Rogers Park resident Asher Lea arrived at Tide Laundromat for the first time Tuesday afternoon with detergent and dryer sheets in tow — only to find out she didn’t need them.
The first-of-its-kind laundromat, 7558 N. Western Ave., features automatic dosing machines, meaning all detergents, fabric softeners and dryer sheets are built-in and included in the price of the wash. Consumers can choose from Tide and Gain detergents, Downy and Gain fabric softeners and Bounce dryer sheets.
Procter & Gamble launched the Tide Laundromat in Rogers Park on Dec. 13. The facility is owned by Chicago laundromat operators Tony and Richard Kahan through a licensing agreement with Tide.
“We’re changing the way that people do laundry,” Tony Kahan said. “I was expecting to have real issues with consumers accepting us controlling the detergent and softener, and we have found quite the opposite. People really appreciate it — you’re not lugging around big bottles anymore.”

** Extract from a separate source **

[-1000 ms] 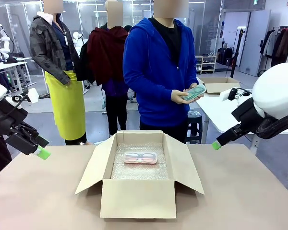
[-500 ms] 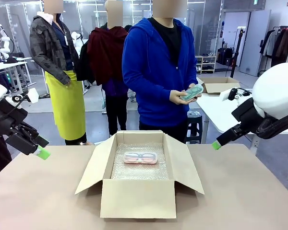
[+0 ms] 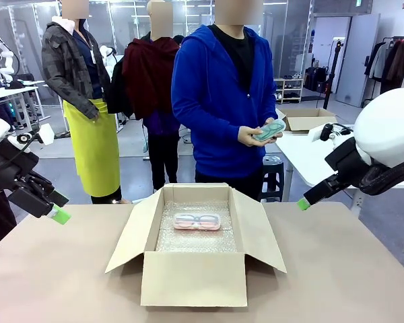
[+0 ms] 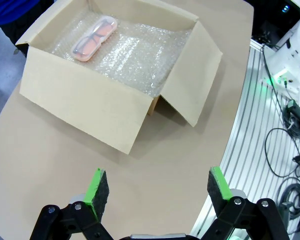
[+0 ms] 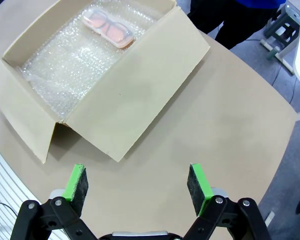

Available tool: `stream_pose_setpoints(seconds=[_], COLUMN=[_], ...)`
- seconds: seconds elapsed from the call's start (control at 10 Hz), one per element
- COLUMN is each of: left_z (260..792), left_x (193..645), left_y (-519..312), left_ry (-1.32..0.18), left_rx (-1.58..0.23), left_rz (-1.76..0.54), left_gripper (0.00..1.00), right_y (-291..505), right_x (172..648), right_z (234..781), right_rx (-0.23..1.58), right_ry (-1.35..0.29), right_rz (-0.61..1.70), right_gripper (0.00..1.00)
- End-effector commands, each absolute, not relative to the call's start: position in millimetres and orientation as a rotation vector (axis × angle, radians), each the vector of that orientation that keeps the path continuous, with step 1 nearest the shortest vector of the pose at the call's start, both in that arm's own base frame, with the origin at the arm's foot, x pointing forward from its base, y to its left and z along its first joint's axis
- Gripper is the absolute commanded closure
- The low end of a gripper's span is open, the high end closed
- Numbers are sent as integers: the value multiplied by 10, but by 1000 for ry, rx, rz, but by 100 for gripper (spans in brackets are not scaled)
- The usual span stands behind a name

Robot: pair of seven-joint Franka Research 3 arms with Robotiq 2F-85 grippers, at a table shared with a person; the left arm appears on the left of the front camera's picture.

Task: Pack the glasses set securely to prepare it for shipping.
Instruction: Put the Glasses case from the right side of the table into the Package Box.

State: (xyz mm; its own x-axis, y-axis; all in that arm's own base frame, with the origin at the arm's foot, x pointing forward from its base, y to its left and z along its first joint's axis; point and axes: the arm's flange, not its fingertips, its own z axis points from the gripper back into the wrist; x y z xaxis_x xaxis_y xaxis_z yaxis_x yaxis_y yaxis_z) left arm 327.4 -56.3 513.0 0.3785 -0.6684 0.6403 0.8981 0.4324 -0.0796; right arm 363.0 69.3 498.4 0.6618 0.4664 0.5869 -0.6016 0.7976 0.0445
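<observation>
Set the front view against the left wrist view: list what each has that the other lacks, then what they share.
Front view: a person's hands holding the mint green case, behind the table. Left wrist view: the left gripper, wide open above the table, and cables past its edge. Both: the open cardboard box, its bubble wrap lining, the pink case lying on it.

matt cardboard box, glossy bubble wrap, clear plastic pink case.
</observation>
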Motion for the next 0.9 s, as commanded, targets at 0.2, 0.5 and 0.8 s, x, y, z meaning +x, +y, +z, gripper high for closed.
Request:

There are about four dozen touch-screen washing machines — small, medium, large and jumbo — and a similar number of dryers. Tide Laundromat boasts its machines can wash and dry loads in as little as 35 minutes. The price changes with the size of the load: Small loads cost $4.75, mediums are $7.50, larges are $9.75 and jumbos are $12.50. Each six-minute drying cycle costs a quarter.
Lea said she came to Tide Laundromat that afternoon because she was doing errands nearby. She usually goes to a laundromat by Morse and Ashland avenues, where she said a wash is about $1.50 cheaper than at Tide. But the included detergent, softener and dryer sheets can be convenient, she said, and the clean-looking facility is a perk.
“I’m just starting my wash right now,” Lea said. “So far, so good.”
Tide Laundromat is a bit pricier than other laundromats in the area. At Dreamland Clean & Wash on West Howard Street, the biggest load costs $7.75. Econo Coin Laundry on North Clark Street also varies its price based on size, with the heaviest loads priced at $5. But at those locations, consumers would have to bring their own detergent and dryer sheets.
The Tide machines come with standard coin slots, but users can load money on a Tide app with a credit card or by using a cash kiosk in the store. The mobile app allows users to check the availability of machines, pay for loads and receive notifications when loads are complete. The app also offers a loyalty program called Tide Rewards for repeat users.
Though the industry has taken a hit during the pandemic, Tony Kahan said the Tide Laundromat facility was adjusted in the design process to account for COVID-19 precautions. The auto-dosing machines eliminate the need for users to touch multiple surfaces and have sanitation cycles that run daily, he said. The interior of the building includes socially distanced counters for folding and spread-out seating.
A Tide representative said the company has no immediate plans for expansion but early consumer response has been “overwhelmingly positive.”
Rogers Park resident Erin Machemer took advantage of Tide Laundromat’s spacious counters Tuesday when she arrived with several loads of laundry. After her home’s washing machine broke, she decided to try out the new laundromat with her young daughter in tow.
“I came here because I knew it was going to be clean and that the machines were new so they would work well,” Machemer said. “I think it is a little bit more expensive, but for me to have some place clean where I can bring my kid while I’m [doing laundry], she can sit there and I don’t have to worry about her touching all the gross stuff. That was really important.”